Problem statement :: Among the entries below, please repeat exactly and only the lines from the line containing "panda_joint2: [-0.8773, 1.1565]" to the line containing "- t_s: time", both lines included.

Source data ::
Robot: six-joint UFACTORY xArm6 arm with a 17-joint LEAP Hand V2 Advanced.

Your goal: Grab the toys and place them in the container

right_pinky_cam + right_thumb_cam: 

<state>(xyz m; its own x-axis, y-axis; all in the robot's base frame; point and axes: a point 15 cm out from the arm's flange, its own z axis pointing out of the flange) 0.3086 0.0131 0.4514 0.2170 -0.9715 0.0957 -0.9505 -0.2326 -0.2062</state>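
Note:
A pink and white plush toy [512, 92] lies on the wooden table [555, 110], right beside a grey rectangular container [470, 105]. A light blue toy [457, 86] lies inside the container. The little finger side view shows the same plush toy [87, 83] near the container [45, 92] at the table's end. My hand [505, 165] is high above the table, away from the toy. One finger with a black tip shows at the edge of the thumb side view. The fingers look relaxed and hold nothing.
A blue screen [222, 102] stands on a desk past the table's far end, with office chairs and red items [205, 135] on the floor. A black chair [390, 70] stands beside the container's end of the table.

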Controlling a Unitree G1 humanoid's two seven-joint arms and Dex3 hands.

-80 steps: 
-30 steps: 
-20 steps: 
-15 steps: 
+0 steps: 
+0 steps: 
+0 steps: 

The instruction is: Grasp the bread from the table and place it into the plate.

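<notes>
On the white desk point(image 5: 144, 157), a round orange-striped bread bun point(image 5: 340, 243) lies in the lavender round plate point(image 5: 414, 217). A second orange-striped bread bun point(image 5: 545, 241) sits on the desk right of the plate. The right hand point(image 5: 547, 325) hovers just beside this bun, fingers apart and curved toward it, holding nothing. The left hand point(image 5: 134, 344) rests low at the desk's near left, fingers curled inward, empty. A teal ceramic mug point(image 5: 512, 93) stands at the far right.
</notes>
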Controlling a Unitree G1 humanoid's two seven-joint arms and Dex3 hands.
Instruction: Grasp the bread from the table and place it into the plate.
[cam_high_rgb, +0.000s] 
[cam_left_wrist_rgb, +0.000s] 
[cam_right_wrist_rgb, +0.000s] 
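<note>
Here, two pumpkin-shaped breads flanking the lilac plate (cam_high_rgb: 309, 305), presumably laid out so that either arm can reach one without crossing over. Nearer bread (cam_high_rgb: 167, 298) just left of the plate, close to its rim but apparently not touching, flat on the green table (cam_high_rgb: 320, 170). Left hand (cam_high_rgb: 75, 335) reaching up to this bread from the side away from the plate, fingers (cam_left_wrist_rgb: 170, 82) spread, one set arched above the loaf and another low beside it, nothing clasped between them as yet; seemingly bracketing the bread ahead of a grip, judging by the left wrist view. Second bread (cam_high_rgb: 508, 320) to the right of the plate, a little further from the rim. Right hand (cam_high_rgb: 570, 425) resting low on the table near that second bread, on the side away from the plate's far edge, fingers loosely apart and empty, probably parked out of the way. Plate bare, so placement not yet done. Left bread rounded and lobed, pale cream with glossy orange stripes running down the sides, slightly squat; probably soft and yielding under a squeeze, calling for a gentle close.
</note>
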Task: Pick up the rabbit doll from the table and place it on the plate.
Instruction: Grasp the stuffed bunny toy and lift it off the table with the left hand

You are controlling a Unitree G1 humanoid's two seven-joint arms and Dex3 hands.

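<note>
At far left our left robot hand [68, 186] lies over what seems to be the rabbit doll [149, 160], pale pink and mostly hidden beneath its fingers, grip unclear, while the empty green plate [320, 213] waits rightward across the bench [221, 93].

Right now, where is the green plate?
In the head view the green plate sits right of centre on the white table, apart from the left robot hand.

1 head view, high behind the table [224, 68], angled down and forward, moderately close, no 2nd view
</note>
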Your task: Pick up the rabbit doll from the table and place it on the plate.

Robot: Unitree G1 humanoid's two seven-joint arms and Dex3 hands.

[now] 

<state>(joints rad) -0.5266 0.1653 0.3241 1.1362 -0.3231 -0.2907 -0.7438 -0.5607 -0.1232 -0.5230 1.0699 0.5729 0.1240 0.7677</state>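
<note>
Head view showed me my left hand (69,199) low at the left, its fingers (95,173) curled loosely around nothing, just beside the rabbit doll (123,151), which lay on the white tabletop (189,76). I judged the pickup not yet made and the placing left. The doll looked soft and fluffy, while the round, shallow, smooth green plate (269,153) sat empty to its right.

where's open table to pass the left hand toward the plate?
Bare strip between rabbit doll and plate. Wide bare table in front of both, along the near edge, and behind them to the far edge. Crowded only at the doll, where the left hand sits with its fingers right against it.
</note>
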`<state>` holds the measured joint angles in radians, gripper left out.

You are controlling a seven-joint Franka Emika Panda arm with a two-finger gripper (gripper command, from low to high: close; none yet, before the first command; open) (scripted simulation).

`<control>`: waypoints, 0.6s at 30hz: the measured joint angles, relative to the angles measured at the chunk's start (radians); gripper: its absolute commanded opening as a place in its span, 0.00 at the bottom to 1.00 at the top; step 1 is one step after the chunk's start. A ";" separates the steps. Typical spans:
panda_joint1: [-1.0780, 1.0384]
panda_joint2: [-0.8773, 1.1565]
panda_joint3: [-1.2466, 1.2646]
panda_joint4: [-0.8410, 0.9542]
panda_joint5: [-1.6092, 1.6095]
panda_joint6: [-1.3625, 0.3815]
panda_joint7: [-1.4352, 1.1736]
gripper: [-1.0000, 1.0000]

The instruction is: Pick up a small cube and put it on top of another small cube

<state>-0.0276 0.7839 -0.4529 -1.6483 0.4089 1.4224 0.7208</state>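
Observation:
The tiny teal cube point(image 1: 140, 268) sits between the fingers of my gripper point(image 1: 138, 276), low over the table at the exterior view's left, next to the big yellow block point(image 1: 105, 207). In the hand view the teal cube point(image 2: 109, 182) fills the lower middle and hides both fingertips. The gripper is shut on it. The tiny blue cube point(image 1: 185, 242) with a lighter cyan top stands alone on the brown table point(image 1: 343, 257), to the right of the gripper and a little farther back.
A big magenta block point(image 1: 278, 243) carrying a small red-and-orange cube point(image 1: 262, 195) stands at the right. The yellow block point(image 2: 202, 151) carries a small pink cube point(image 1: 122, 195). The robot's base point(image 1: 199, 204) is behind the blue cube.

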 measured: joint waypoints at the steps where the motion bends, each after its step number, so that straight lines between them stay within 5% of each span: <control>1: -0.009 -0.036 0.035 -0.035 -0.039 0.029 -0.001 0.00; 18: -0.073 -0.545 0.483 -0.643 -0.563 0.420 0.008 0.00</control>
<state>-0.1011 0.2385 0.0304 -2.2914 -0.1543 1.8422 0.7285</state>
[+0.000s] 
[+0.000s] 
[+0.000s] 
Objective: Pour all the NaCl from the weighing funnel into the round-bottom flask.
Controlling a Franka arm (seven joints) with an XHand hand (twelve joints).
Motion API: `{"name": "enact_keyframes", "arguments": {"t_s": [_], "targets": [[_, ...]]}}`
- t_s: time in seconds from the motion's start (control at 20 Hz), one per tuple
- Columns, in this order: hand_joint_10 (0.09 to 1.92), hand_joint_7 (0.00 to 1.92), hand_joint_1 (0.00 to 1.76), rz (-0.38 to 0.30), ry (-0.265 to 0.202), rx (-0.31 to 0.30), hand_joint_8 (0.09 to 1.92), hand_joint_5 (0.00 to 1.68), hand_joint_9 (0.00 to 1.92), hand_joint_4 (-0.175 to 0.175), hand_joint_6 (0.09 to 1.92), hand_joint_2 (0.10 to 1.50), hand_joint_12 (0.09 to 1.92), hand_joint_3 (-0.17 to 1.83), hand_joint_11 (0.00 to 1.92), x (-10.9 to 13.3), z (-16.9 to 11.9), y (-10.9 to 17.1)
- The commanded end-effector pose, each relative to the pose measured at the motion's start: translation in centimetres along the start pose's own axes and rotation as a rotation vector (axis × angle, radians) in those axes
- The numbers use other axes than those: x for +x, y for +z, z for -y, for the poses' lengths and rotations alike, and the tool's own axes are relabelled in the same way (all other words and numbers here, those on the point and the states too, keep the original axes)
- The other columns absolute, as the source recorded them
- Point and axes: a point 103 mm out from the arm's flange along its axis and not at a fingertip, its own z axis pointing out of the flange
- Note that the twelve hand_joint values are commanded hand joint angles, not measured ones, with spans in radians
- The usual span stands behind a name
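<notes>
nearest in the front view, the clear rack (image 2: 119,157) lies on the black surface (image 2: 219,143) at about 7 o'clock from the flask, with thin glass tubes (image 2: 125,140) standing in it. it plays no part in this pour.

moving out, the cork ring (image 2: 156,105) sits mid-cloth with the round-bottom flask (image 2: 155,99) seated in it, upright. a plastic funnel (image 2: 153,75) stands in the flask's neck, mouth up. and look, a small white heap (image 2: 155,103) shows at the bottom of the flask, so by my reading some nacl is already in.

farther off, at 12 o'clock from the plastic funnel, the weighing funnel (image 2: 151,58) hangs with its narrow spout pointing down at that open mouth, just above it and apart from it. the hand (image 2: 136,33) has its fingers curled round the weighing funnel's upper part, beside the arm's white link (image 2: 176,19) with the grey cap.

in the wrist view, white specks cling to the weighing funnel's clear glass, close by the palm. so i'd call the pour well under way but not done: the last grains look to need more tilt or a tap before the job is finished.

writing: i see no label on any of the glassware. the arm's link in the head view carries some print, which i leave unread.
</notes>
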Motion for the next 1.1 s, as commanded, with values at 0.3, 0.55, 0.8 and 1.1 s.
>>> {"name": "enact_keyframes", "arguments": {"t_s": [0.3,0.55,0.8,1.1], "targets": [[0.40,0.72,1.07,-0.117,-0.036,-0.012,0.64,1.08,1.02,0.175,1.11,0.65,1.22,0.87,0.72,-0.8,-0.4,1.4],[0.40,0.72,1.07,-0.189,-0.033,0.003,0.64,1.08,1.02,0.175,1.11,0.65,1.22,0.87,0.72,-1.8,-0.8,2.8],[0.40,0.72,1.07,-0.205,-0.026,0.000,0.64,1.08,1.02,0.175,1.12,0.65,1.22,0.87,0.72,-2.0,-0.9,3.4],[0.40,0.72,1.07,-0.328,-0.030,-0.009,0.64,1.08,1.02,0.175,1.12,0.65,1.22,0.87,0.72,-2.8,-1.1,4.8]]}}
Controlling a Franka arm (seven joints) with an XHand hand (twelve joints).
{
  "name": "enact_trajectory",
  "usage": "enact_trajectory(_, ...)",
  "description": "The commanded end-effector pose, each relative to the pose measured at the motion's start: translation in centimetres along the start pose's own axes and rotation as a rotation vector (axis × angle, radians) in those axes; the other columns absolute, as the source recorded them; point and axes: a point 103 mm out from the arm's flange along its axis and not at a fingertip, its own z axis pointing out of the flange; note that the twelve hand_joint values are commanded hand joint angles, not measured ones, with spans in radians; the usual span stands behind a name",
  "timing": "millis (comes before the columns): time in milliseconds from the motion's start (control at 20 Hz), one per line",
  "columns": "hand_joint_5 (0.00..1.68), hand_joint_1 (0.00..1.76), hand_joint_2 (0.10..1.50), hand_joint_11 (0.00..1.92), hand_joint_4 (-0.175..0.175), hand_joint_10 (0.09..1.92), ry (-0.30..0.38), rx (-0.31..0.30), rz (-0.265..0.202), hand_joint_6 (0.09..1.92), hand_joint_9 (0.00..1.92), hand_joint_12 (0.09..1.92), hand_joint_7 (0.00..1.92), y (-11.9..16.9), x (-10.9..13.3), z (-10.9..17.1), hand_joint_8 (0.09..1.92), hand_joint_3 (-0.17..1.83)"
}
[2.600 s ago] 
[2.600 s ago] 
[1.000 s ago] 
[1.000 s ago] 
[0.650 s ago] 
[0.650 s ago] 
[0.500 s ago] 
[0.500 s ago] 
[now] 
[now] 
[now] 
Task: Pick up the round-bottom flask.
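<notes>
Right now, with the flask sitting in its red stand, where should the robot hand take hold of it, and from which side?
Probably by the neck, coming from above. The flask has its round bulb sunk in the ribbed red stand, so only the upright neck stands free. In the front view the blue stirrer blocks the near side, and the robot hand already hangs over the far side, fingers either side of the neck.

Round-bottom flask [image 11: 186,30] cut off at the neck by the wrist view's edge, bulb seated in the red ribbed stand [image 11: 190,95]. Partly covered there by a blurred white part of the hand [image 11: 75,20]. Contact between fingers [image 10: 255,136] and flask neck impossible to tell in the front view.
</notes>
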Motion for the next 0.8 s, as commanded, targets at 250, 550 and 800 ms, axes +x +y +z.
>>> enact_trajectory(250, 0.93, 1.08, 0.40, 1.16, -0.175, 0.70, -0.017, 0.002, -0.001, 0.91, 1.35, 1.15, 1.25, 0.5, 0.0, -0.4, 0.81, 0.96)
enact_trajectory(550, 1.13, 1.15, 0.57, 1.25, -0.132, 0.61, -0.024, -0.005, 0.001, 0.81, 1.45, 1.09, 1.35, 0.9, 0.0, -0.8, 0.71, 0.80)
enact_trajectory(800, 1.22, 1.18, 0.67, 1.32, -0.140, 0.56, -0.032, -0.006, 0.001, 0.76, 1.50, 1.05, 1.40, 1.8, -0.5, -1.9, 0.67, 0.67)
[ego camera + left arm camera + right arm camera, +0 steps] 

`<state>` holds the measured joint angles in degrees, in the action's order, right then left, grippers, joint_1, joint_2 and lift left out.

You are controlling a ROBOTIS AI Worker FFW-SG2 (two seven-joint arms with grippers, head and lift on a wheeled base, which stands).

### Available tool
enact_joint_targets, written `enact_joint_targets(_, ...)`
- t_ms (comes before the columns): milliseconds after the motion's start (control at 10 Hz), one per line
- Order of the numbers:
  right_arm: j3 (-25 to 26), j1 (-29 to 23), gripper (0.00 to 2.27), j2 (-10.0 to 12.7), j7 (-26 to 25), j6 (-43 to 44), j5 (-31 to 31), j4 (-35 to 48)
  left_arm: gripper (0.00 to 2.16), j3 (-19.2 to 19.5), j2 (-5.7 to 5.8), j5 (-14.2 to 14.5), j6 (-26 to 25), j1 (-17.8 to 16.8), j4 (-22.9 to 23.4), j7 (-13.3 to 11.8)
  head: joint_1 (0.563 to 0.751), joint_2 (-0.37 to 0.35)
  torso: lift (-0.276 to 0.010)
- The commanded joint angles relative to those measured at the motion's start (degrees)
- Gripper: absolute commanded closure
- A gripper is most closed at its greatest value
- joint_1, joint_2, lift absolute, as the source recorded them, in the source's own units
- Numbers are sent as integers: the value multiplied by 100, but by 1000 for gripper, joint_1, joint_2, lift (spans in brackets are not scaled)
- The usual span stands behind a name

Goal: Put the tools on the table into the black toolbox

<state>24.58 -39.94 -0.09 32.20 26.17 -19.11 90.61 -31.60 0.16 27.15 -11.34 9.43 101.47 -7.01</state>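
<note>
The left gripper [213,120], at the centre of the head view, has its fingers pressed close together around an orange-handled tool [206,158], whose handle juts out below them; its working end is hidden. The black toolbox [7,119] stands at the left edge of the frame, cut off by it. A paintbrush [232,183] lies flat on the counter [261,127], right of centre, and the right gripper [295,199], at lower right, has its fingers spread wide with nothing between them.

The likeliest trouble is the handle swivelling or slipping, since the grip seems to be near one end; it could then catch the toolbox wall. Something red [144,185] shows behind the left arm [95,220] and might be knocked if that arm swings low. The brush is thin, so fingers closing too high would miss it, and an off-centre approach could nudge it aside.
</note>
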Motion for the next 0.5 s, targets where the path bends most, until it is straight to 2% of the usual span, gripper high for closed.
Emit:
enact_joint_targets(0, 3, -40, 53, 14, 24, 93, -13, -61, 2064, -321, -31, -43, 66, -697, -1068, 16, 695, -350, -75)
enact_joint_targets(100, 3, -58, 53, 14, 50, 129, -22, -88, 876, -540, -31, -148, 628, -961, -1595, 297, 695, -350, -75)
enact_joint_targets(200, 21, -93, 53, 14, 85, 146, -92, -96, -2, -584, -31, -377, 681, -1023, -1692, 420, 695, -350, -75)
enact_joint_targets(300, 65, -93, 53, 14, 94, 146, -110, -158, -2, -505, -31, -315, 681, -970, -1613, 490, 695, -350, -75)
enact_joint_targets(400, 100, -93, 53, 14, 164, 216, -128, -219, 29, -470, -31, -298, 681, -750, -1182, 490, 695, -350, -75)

Response to the task ::
panda_joint2: [-0.8773, 1.1565]
panda_joint3: [-1.2466, 1.2646]
panda_joint4: [-0.8410, 0.9542]
panda_joint5: [-1.6092, 1.6095]
panda_joint6: [-1.3625, 0.3815]
panda_joint7: [-1.4352, 1.1736]
gripper: [-1.0000, 1.0000]

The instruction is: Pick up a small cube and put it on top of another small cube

<state>-0.0276 0.7839 -0.4529 -1.6483 0.4089 1.4224 0.7208</state>
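Observation:
The tiny teal cube point(image 1: 140, 268) sits between the fingers of my gripper point(image 1: 138, 276), low over the table at the exterior view's left, next to the big yellow block point(image 1: 105, 207). In the hand view the teal cube point(image 2: 109, 182) fills the lower middle and hides both fingertips. The gripper is shut on it. The tiny blue cube point(image 1: 185, 242) with a lighter cyan top stands alone on the brown table point(image 1: 343, 257), to the right of the gripper and a little farther back.
A big magenta block point(image 1: 278, 243) carrying a small red-and-orange cube point(image 1: 262, 195) stands at the right. The yellow block point(image 2: 202, 151) carries a small pink cube point(image 1: 122, 195). The robot's base point(image 1: 199, 204) is behind the blue cube.
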
 measured: joint waypoints at the steps where the motion bends, each after its step number, so that straight lines between them stay within 5% of each span: <control>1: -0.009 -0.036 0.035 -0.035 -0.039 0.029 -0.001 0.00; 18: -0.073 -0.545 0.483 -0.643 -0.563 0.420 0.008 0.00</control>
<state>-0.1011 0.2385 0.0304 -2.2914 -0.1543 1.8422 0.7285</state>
[+0.000s] 
[+0.000s] 
[+0.000s] 
Objective: Pour all the NaCl from the weighing funnel into the round-bottom flask.
Controlling a Franka arm (seven joints) with an XHand hand (twelve joints).
Motion API: `{"name": "enact_keyframes", "arguments": {"t_s": [_], "targets": [[_, ...]]}}`
- t_s: time in seconds from the motion's start (control at 20 Hz), one per tuple

Apart from this answer, nothing more is required.